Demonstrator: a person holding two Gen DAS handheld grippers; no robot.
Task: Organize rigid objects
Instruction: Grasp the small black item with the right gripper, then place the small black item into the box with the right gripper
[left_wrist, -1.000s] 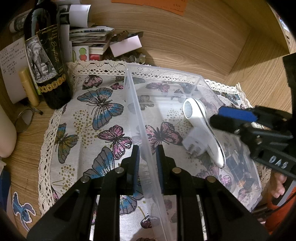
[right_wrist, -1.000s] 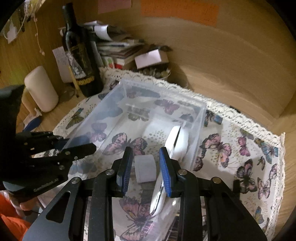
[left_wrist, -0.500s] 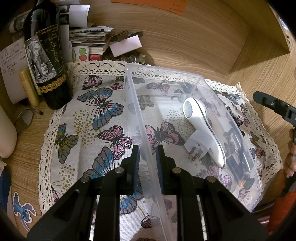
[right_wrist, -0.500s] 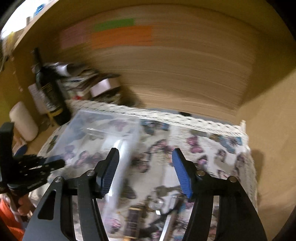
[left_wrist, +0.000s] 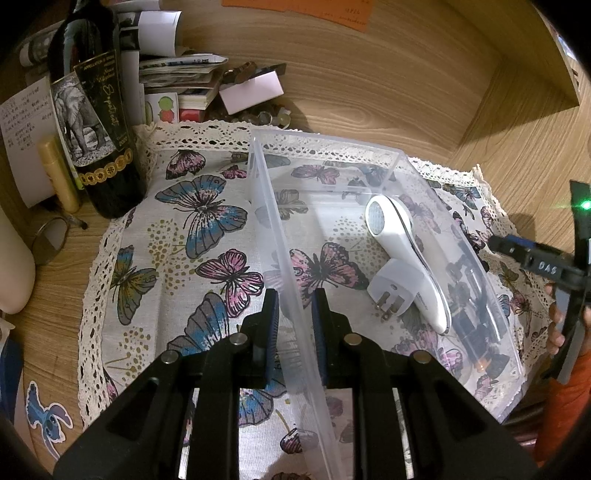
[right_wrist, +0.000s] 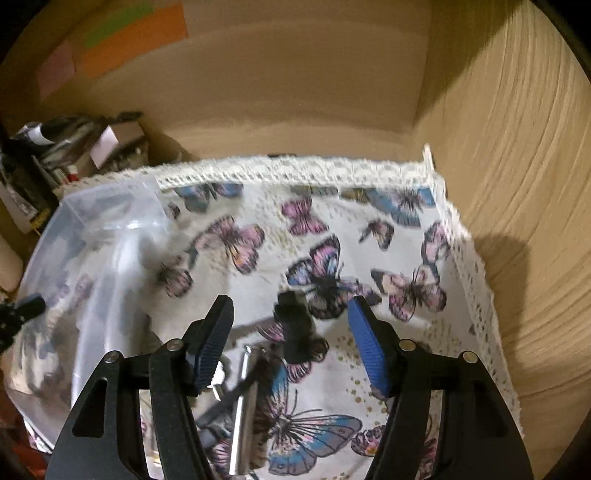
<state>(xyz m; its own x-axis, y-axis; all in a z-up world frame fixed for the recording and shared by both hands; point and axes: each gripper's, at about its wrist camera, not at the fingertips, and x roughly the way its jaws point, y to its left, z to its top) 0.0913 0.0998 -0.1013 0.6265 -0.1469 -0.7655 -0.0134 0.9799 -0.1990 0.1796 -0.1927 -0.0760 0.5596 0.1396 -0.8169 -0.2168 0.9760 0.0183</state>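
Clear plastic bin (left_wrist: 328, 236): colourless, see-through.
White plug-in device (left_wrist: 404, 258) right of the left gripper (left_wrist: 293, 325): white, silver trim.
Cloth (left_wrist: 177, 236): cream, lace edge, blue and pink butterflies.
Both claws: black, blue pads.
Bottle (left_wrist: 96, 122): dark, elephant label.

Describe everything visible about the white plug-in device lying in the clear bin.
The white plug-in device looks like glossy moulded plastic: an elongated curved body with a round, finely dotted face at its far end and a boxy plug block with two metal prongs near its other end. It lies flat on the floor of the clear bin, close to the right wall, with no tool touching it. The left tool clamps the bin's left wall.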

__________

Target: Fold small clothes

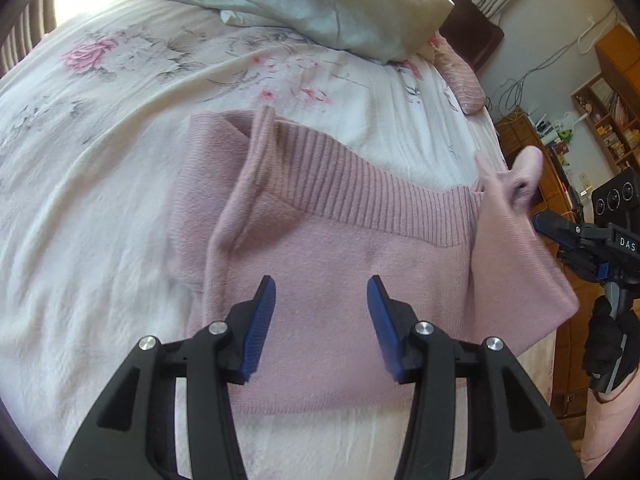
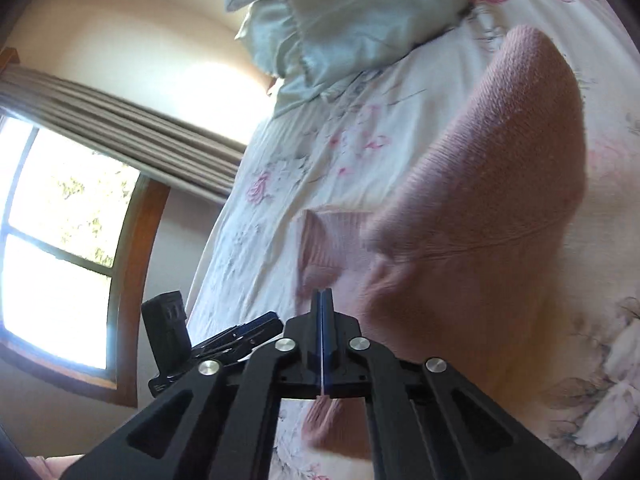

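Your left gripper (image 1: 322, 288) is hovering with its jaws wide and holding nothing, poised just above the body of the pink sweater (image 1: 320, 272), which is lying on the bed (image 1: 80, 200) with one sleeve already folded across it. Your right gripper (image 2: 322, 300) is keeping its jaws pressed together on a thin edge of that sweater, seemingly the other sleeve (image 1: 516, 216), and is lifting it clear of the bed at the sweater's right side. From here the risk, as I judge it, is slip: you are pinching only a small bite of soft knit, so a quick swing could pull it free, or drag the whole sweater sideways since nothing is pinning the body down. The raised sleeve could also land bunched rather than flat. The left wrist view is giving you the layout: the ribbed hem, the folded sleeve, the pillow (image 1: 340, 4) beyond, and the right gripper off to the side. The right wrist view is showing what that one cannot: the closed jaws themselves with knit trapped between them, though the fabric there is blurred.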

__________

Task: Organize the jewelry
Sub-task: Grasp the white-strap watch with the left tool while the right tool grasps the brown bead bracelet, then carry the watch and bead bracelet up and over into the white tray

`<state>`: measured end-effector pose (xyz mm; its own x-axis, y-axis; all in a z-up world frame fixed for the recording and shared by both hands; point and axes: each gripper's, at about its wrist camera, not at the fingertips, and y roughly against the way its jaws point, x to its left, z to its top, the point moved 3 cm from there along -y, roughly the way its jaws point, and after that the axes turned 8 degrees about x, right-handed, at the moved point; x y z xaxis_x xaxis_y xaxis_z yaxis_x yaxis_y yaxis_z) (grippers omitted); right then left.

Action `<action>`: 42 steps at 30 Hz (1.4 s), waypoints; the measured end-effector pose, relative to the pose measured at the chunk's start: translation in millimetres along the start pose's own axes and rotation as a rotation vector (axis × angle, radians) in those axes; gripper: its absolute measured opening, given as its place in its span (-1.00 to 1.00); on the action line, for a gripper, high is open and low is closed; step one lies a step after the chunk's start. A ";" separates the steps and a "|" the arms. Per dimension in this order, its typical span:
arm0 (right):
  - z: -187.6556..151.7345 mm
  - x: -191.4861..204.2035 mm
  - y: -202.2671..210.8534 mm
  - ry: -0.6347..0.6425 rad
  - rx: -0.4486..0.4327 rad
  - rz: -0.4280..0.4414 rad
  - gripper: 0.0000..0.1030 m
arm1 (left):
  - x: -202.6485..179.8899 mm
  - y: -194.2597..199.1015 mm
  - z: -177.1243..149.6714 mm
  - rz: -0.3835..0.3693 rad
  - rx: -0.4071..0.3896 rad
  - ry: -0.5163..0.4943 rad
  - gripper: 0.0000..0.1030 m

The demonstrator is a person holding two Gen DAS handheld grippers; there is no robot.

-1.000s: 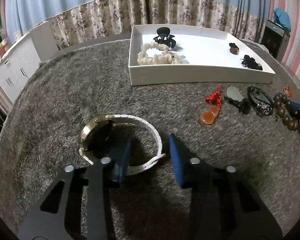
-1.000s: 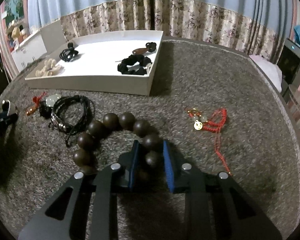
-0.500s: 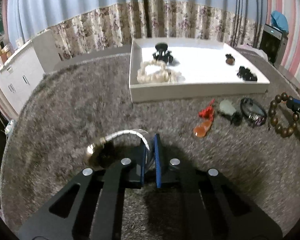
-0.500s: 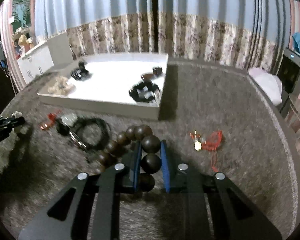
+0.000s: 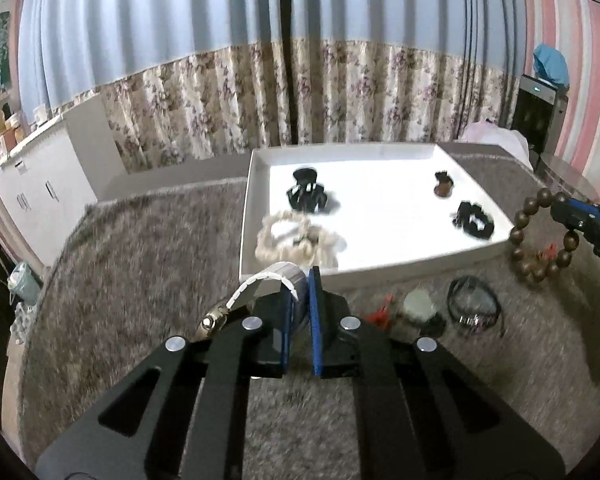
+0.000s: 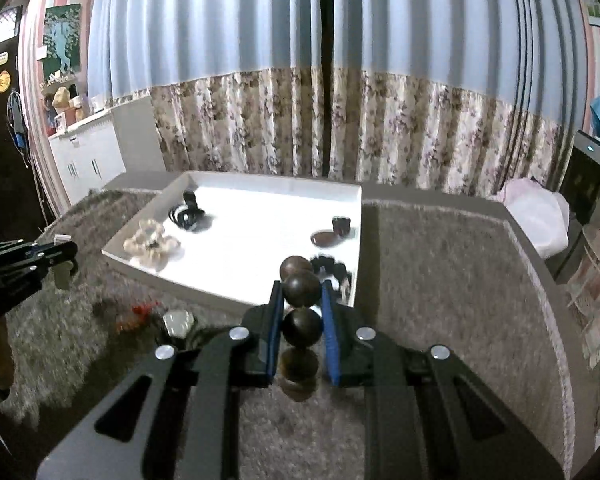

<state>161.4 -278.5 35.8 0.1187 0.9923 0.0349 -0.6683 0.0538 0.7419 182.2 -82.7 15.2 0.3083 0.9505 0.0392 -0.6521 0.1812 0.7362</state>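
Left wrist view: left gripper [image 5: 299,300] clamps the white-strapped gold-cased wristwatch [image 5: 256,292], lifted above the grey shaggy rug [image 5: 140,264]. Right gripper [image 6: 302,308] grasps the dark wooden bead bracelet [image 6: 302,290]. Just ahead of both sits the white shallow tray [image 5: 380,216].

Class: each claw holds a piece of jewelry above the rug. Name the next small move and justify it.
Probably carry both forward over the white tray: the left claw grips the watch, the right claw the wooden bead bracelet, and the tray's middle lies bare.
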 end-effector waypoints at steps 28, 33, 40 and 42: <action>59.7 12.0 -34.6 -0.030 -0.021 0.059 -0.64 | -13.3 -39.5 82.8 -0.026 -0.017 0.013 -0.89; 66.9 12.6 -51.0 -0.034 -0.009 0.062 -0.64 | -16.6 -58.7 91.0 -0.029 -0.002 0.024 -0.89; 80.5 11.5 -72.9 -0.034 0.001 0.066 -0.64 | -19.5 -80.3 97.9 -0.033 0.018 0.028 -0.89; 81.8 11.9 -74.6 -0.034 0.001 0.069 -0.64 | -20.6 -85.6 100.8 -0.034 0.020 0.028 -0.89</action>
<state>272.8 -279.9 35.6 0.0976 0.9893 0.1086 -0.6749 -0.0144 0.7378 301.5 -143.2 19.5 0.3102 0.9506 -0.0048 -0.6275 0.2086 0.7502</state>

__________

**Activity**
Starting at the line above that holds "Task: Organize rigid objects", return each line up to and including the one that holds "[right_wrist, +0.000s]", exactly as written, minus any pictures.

**Answer to this problem**
Task: Organize rigid objects
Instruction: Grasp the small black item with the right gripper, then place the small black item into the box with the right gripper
[left_wrist, -1.000s] 
[right_wrist, -1.000s] 
[left_wrist, -0.500s] 
[right_wrist, -0.500s] 
[left_wrist, +0.000s] 
[right_wrist, +0.000s] 

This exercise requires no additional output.